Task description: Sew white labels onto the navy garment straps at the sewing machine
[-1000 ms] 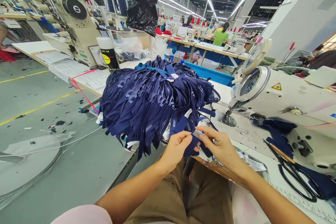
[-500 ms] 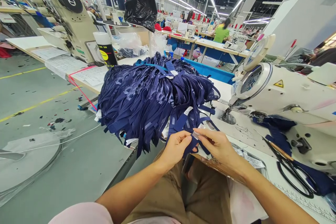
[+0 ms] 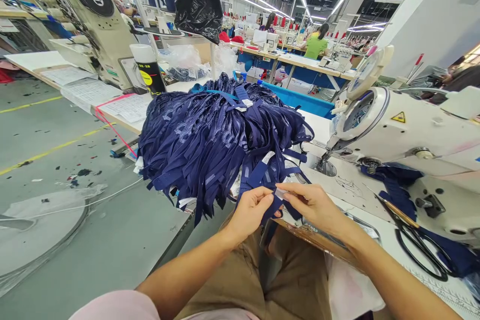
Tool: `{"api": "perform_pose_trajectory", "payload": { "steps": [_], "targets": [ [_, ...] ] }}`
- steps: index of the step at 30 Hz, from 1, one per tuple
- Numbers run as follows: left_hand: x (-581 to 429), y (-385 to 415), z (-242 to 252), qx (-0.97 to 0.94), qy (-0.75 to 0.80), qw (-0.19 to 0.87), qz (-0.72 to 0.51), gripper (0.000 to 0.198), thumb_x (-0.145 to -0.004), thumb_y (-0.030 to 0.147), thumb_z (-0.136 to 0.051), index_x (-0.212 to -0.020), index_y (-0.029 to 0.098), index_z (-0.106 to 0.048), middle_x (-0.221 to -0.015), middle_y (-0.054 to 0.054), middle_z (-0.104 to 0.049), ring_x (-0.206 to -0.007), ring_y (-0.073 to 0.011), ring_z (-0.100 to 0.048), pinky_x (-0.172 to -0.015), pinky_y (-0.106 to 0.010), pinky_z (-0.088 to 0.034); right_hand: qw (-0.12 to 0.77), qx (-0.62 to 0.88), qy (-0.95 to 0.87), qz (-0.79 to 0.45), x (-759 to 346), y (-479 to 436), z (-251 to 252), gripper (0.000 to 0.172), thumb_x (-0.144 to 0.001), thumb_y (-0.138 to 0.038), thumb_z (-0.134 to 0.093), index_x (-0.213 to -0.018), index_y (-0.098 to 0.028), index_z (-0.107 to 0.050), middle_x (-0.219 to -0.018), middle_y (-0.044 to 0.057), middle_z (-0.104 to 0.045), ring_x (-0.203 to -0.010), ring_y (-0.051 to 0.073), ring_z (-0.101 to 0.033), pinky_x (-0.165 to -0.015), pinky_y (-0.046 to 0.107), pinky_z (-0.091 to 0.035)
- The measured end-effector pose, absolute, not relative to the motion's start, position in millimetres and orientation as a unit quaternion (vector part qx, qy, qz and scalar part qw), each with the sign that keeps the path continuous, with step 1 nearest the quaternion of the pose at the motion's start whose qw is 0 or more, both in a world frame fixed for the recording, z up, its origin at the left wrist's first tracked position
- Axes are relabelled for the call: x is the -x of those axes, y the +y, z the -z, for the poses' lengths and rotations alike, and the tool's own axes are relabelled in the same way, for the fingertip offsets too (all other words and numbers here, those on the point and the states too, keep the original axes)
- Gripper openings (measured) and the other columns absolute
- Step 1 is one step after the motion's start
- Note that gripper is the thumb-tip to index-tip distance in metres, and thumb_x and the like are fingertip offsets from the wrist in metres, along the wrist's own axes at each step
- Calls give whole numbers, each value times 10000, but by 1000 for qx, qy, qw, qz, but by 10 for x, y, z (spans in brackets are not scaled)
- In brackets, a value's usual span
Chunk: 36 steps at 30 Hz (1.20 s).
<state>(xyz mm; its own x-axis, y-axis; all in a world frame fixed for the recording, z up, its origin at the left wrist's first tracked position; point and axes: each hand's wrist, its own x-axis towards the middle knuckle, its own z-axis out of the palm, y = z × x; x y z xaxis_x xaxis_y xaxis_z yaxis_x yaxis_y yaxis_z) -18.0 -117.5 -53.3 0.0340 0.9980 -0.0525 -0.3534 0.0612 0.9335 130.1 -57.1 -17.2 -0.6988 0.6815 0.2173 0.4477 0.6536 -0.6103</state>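
My left hand (image 3: 250, 210) pinches the edge of a navy fabric strip (image 3: 273, 206) at the table's front edge. Close on its right, my right hand (image 3: 313, 206) has thumb and forefinger closed on a small whitish label (image 3: 279, 193) lying against that strip. The two hands' fingertips are a short gap apart. Beyond them spreads a large heap of navy straps and lace (image 3: 210, 140), with a blue band (image 3: 219, 93) across its top. A white tag (image 3: 268, 157) shows on a strap just above my hands.
At the right stands a white sewing machine (image 3: 412, 125), with black-handled scissors (image 3: 423, 252) in front of it. A black and white spray can (image 3: 149, 71) and papers (image 3: 88, 94) are at the left. A black plastic bag (image 3: 198, 2) hangs behind the heap. People sit at machines farther back.
My hands keep nearly the same pose on the strip and label. The view has shifted slightly, and a person now shows behind the left machine.
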Motion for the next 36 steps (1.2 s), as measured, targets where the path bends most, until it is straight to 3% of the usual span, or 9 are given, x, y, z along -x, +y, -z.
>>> {"api": "perform_pose_trajectory", "payload": {
  "steps": [3,15,25,31,36],
  "targets": [
    [183,-1173,534,-390,412,605,-559,230,-749,341,-542,-739,120,-605,-667,-12,-619,-579,-97,-560,-594,-200,-442,221,320,-880,-272,-1313,-564,186,265,-817,-228,-440,-993,-170,-630,-781,41,-680,-618,129,-589,-539,216,-453],
    [208,-1170,507,-363,413,629,-550,264,-700,383,-594,-722,121,-563,-635,-11,-615,-551,-97,-566,-566,-202,-449,266,328,-863,-275,-1267,-621,283,271,-813,-200,-429,-1004,-156,-617,-756,39,-678,-598,124,-584,-553,223,-459],
    [205,-1154,531,-356,420,633,-545,250,-699,365,-593,-725,120,-553,-628,-12,-615,-533,-93,-562,-559,-205,-447,195,285,-897,-276,-1347,-554,140,257,-841,-234,-427,-989,-180,-631,-785,19,-677,-598,108,-575,-555,204,-442],
    [228,-1154,510,-362,422,634,-537,260,-695,380,-591,-709,123,-553,-614,-12,-617,-509,-86,-554,-527,-189,-431,194,285,-892,-293,-1347,-529,149,254,-837,-230,-433,-990,-194,-633,-860,25,-678,-673,131,-602,-577,212,-465],
    [247,-1145,505,-365,418,642,-529,266,-683,386,-599,-686,127,-541,-585,-8,-614,-471,-80,-536,-512,-190,-417,180,246,-902,-306,-1370,-479,119,263,-851,-253,-422,-995,-205,-636,-804,13,-686,-626,110,-599,-577,201,-469]
  ]
}}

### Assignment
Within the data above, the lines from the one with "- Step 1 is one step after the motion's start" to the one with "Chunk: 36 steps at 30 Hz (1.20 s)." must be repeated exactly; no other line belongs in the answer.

### Result for this task
- Step 1 is one step after the motion's start
- Note that gripper is the thumb-tip to index-tip distance in metres, and thumb_x and the like are fingertip offsets from the wrist in metres, along the wrist's own axes at each step
- Calls give whole numbers, each value times 10000, but by 1000 for qx, qy, qw, qz, but by 10 for x, y, z (spans in brackets are not scaled)
- In brackets, a value's usual span
Chunk: 36 steps at 30 Hz (1.20 s).

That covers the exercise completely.